Wherever the string "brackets" appears in the records, return the line that holds it.

____________

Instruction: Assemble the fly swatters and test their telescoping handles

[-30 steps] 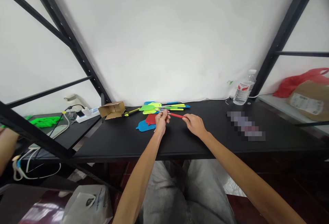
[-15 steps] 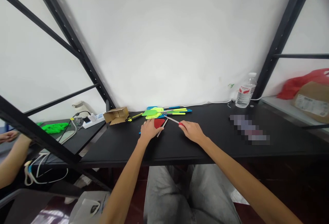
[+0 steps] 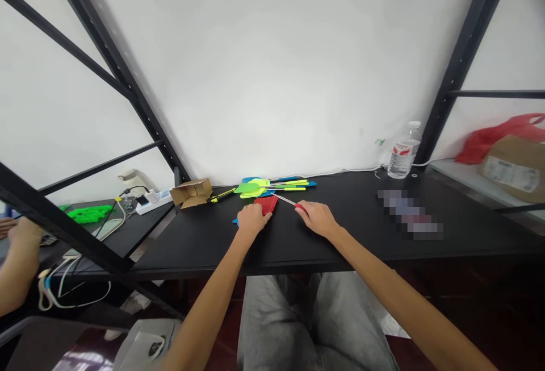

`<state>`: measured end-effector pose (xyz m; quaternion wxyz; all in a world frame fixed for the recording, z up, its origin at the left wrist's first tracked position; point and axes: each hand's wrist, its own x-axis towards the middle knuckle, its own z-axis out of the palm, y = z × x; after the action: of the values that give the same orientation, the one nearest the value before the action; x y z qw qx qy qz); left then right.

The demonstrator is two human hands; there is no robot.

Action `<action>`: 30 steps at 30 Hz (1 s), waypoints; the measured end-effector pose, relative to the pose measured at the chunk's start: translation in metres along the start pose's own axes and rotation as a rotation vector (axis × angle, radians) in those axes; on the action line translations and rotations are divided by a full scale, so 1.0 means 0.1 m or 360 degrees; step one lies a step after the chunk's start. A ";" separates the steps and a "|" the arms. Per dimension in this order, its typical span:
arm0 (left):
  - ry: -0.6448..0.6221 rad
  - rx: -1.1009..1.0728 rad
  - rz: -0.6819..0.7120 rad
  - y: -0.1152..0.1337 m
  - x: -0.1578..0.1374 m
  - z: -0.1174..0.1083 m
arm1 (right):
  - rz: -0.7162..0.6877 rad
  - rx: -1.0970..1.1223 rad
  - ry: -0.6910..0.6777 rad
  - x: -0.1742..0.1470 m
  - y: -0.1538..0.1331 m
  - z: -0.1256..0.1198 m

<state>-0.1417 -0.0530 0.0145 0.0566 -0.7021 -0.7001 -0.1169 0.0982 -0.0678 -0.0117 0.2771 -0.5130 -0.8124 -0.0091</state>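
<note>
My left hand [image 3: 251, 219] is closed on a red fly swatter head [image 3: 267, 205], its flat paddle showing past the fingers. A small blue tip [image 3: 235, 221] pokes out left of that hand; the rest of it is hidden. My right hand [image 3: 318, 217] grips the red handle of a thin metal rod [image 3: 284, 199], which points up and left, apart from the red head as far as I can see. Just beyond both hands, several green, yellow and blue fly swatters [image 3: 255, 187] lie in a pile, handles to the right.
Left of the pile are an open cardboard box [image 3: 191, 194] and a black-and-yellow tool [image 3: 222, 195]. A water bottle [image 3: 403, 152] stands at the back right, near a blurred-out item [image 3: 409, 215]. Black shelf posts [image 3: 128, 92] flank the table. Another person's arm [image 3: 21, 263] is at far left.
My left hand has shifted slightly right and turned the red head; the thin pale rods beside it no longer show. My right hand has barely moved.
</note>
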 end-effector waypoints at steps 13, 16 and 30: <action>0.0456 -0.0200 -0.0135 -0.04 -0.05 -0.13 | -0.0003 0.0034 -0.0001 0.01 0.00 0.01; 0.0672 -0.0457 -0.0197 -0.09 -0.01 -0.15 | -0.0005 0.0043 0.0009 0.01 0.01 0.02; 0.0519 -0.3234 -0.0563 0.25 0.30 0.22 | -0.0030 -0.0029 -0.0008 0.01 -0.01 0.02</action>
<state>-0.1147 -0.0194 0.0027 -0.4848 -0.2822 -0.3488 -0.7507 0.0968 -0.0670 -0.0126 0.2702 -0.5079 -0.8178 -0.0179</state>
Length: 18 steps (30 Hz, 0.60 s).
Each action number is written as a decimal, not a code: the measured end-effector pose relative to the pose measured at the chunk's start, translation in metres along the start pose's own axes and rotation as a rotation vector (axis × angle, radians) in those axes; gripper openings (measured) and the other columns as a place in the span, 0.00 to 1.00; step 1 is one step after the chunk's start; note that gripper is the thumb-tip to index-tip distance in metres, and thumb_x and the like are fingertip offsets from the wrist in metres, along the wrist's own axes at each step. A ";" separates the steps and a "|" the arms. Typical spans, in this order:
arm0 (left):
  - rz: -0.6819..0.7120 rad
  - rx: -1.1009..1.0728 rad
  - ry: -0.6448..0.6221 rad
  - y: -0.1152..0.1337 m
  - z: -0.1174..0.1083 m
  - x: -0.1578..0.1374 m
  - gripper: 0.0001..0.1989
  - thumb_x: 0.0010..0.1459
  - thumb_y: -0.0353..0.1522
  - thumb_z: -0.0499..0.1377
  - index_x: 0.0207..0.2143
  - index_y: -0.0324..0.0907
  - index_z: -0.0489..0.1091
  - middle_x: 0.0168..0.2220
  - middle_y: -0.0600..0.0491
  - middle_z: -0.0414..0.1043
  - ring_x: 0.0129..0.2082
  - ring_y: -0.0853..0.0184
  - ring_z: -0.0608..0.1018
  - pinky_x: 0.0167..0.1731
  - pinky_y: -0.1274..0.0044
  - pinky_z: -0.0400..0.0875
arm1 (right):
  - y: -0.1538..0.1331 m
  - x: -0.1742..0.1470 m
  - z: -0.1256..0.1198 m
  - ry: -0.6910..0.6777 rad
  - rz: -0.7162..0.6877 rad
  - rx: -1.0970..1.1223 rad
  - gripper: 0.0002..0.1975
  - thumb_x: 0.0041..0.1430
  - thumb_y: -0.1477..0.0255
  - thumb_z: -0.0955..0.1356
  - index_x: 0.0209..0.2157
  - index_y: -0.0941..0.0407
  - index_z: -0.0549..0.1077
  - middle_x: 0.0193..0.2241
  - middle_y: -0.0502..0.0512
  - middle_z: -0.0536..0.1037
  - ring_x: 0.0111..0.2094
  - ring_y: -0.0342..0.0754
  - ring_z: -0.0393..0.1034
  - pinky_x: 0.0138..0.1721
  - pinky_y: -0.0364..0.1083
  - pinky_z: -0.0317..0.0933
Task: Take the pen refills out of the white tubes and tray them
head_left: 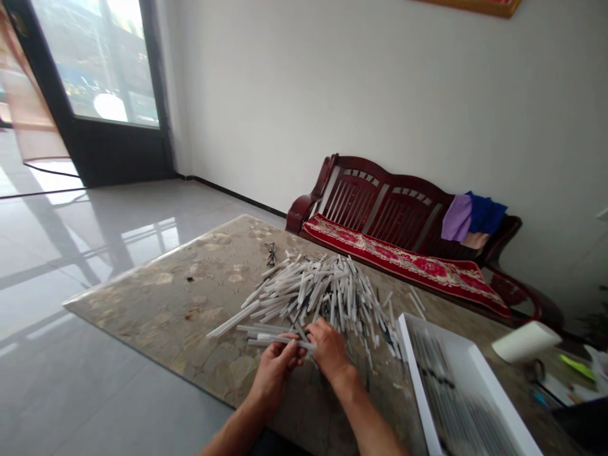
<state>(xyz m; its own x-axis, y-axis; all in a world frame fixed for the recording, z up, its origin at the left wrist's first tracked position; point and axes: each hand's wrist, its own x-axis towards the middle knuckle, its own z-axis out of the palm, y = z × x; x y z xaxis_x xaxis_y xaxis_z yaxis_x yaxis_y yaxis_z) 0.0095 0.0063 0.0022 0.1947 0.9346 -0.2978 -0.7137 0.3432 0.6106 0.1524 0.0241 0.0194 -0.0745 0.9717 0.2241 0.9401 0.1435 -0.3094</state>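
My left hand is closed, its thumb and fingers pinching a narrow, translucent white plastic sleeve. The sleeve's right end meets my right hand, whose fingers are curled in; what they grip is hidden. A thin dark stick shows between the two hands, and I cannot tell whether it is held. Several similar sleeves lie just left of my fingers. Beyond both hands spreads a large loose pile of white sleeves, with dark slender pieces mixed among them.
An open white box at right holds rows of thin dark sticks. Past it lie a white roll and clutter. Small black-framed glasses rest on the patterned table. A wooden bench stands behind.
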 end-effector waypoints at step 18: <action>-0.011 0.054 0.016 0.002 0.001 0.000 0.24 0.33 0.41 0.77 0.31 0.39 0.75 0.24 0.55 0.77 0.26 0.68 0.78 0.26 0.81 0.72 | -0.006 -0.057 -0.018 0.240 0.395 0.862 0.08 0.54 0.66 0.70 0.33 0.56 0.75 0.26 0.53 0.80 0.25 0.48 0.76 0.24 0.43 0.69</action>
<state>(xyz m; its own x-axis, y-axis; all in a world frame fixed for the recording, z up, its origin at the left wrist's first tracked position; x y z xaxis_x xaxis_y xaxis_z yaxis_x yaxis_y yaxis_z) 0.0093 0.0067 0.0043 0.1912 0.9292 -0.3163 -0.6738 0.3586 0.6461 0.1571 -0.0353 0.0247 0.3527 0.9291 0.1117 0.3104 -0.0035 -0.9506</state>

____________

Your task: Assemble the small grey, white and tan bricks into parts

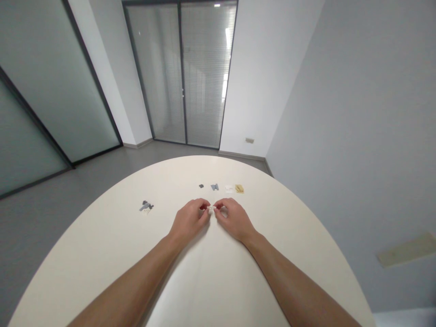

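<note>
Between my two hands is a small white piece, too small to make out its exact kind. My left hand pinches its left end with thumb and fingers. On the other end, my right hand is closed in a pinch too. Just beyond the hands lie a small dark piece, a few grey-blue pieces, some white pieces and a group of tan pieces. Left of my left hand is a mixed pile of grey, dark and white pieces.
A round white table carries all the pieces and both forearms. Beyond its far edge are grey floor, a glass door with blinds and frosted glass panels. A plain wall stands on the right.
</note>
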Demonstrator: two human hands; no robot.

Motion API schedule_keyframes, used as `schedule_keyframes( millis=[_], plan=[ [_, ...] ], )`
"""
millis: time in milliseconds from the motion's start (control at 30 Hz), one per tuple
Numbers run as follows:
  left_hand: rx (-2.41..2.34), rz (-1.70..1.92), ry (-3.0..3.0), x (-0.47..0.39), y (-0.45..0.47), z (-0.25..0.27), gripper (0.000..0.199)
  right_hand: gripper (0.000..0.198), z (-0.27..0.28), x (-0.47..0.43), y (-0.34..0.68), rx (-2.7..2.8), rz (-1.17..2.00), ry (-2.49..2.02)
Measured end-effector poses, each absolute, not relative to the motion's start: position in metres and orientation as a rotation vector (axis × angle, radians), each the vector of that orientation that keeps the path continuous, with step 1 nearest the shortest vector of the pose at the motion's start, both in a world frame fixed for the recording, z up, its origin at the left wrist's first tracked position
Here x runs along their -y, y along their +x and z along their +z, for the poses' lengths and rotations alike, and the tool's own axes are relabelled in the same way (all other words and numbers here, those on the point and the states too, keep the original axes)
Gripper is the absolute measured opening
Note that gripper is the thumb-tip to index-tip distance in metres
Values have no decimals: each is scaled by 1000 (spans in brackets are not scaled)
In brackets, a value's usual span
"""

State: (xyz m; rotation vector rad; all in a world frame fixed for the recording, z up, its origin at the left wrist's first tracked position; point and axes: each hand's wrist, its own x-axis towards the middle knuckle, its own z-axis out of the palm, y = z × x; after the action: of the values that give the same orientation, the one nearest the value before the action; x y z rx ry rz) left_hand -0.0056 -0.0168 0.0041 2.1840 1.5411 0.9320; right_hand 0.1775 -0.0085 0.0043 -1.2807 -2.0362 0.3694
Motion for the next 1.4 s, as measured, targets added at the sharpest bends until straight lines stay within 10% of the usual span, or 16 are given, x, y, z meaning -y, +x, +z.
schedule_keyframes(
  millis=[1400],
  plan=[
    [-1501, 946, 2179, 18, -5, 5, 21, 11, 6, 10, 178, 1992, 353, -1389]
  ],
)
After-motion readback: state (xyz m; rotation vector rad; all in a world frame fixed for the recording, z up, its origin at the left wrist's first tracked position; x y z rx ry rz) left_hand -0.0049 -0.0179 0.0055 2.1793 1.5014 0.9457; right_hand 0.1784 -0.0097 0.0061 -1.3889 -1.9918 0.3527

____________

Answer space:
Values have no decimals: each is scaled by 1000 (spans in brackets are not scaled)
In brackets, a value's usual span

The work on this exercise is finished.